- Information shown -
:::::
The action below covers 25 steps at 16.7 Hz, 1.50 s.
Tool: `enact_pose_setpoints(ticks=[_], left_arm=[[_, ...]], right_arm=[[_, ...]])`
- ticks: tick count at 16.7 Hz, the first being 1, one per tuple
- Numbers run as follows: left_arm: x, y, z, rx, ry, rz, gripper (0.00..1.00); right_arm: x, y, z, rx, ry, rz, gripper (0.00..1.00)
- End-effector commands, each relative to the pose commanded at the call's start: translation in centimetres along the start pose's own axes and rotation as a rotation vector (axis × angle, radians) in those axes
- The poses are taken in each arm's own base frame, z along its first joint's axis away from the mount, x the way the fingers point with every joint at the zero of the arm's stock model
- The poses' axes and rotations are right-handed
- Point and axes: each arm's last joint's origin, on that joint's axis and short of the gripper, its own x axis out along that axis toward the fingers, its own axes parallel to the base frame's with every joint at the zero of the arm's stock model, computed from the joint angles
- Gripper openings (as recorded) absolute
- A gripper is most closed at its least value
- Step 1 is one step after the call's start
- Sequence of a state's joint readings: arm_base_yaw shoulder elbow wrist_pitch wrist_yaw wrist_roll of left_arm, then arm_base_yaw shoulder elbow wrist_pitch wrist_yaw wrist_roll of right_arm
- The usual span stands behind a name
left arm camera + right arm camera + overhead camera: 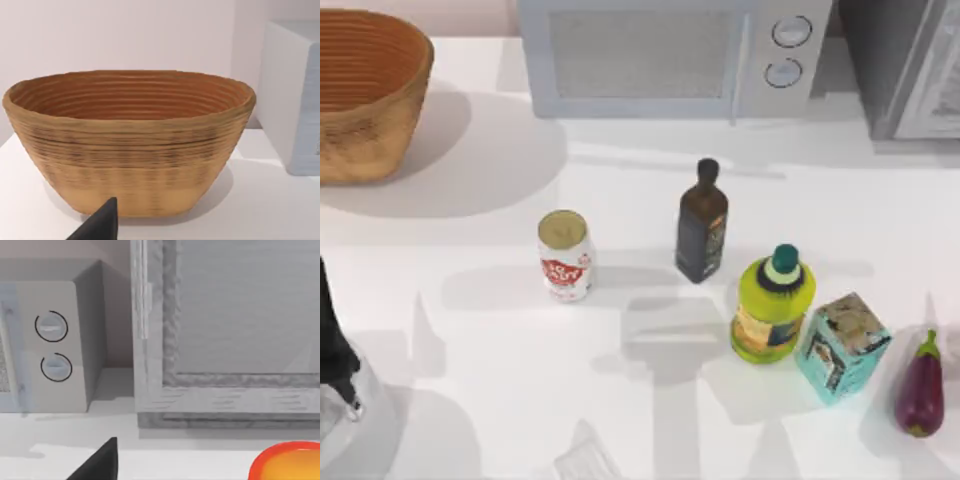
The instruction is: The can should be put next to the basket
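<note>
The can (pixel 565 255), white with a red logo and a pale gold top, stands upright on the table a little left of the middle. The large woven basket (pixel 368 90) sits at the far left corner, well apart from the can. The left wrist view faces the basket (pixel 130 145) from close by, with a dark tip of my left gripper (pixel 100 226) at the picture's lower edge. My left arm (pixel 332 350) is at the table's front left edge, away from the can. A dark tip of my right gripper (pixel 100 462) faces the appliances at the back right.
A dark bottle (pixel 702 225), a yellow-green bottle (pixel 772 305), a teal carton (pixel 842 345) and an eggplant (pixel 921 385) stand right of the can. A microwave (pixel 660 55) and a grey appliance (pixel 910 65) line the back. A red-rimmed orange thing (pixel 287 462) lies near the right gripper.
</note>
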<state>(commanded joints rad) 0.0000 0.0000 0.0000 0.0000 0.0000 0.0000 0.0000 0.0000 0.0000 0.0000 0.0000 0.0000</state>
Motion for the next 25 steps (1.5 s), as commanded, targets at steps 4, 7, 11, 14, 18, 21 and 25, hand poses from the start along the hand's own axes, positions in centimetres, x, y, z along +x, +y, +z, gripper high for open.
enact_pose_setpoints(ticks=[4, 7, 11, 14, 18, 21, 25], left_arm=[[0.0, 0.1, 0.6, 0.020, 0.028, 0.005, 1.00], [0.3, 0.3, 2.9, 0.094, 0.131, 0.025, 1.00], [2.4, 1.1, 7.8, 0.242, 0.377, 0.037, 1.00], [6.5, 2.0, 10.9, 0.362, 0.630, -0.009, 1.00], [14.4, 3.8, 11.9, 0.497, 0.987, -0.166, 1.00], [20.0, 5.1, 10.3, 0.564, 1.211, -0.329, 1.00], [24.8, 6.3, 7.4, 0.614, 1.400, -0.528, 1.00]], right_arm=[[0.0, 0.0, 0.0, 0.000, 0.000, 0.000, 1.00], [0.0, 0.0, 0.0, 0.000, 0.000, 0.000, 1.00], [0.0, 0.0, 0.0, 0.000, 0.000, 0.000, 1.00], [0.0, 0.0, 0.0, 0.000, 0.000, 0.000, 1.00], [0.0, 0.0, 0.0, 0.000, 0.000, 0.000, 1.00], [0.0, 0.0, 0.0, 0.000, 0.000, 0.000, 1.00], [0.0, 0.0, 0.0, 0.000, 0.000, 0.000, 1.00]])
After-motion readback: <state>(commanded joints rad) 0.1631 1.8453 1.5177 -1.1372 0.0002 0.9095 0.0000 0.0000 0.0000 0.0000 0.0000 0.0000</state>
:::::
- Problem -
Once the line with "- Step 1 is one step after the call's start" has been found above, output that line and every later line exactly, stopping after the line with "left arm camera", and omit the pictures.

- Output below -
- Step 1 is one step after the call's start
- Sequence of a state's joint readings: arm_base_yaw shoulder elbow wrist_pitch wrist_yaw wrist_roll of left_arm, then arm_base_yaw shoulder elbow wrist_pitch wrist_yaw wrist_roll of right_arm
- The usual span stands behind a name
left arm camera + right arm camera + overhead camera: 

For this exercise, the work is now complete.